Rep. Jan Schakowsky, D-Ill, said she disagreed "vehemently" with the proposal.
"I agree that the debt and the deficits are unsustainable, but this is not the way to do it," she said.
"We can make Social Security solvent for another 75 years with modest increases in revenue and that is not the direction in this chairman's proposal, so I am very vehemently against that proposal," she stated.
No Consensus on Panel
"I give them very high marks for being bold and producing a plan that does get us back on a sustainable course. They get very high grades for that," Conrad said. "We're going to have to take some time to evaluate the economic effect, the equities here, before we reach a conclusion. And obviously we're going to have alternatives offered, but in terms of constructing a plan that really gets us back on track, they've clearly done that."

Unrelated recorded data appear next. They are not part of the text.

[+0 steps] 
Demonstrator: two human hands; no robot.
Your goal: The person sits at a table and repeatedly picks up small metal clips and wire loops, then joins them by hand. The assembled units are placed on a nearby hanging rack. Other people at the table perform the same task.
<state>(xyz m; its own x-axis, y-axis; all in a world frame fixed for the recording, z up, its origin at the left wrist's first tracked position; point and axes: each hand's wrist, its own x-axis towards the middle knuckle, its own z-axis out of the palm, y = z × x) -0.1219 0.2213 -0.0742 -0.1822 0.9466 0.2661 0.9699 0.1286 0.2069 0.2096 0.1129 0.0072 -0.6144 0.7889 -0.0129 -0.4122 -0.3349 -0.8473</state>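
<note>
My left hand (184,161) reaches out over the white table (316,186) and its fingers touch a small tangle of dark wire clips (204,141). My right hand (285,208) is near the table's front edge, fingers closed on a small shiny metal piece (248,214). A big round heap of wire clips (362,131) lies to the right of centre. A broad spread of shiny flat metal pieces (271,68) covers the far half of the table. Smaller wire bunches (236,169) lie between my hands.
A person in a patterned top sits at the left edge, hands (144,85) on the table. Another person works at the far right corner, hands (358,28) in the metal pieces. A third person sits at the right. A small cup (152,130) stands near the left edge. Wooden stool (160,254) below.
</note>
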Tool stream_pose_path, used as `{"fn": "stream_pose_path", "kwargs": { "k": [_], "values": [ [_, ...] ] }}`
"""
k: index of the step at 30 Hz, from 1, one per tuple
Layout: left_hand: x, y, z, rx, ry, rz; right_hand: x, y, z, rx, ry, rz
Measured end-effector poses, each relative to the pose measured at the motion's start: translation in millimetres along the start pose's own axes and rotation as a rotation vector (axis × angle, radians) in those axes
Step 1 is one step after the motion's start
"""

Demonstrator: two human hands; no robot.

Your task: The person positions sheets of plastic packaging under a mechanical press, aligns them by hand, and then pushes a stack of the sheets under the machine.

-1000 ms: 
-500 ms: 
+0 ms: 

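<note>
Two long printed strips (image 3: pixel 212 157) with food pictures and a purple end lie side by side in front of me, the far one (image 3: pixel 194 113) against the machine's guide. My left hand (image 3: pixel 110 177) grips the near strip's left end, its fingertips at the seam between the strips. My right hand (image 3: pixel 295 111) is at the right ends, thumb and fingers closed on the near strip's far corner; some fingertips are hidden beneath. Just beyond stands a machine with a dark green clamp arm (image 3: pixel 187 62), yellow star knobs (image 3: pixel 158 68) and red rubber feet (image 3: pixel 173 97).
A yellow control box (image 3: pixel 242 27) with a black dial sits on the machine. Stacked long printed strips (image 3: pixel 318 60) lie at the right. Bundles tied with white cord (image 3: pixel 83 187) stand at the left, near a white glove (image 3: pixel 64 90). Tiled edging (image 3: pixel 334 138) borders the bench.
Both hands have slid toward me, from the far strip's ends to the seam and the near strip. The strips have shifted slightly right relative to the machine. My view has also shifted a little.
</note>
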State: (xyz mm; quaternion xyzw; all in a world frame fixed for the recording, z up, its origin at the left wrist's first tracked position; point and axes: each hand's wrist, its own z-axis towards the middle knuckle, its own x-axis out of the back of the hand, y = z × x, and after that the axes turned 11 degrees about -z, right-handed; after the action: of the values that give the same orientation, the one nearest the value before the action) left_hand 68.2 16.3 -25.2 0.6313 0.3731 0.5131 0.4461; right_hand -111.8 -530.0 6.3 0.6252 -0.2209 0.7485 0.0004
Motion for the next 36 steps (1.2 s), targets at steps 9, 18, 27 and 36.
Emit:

"It's very hard to get 14 of 18 around here to agree on anything. I mean, it's very hard to get 14 of 18 to agree on a time of day to meet," he joked.
"To get a package is clearly going to take more work. It's going to take compromise. It's going to take evaluation of alternatives," he concluded.
A more optimistic outlook about gaining a consensus on the panel was voiced by another member, Sen. Mike Crapo, R-Idaho.
"Maybe I'm just being more hopeful right now, but I believe that the threat that our country faces from our fiscal problems right now is sufficiently real that we have to come together," he said. "A decision is going to be made either by the bond market or by Congress and the president…"
"I think that clearly Erskine Bowles and Alan Simpson have put together a plan that has a lot of controversial things in it, but I doubt that you can put together a plan to deal with the fiscal issues that we face in our country right now without creating a plan that has controversy in it. So now what the commission is going to do is dig into it, evaluate it and I think other ideas are going to be put on the table and we're going to sift through it."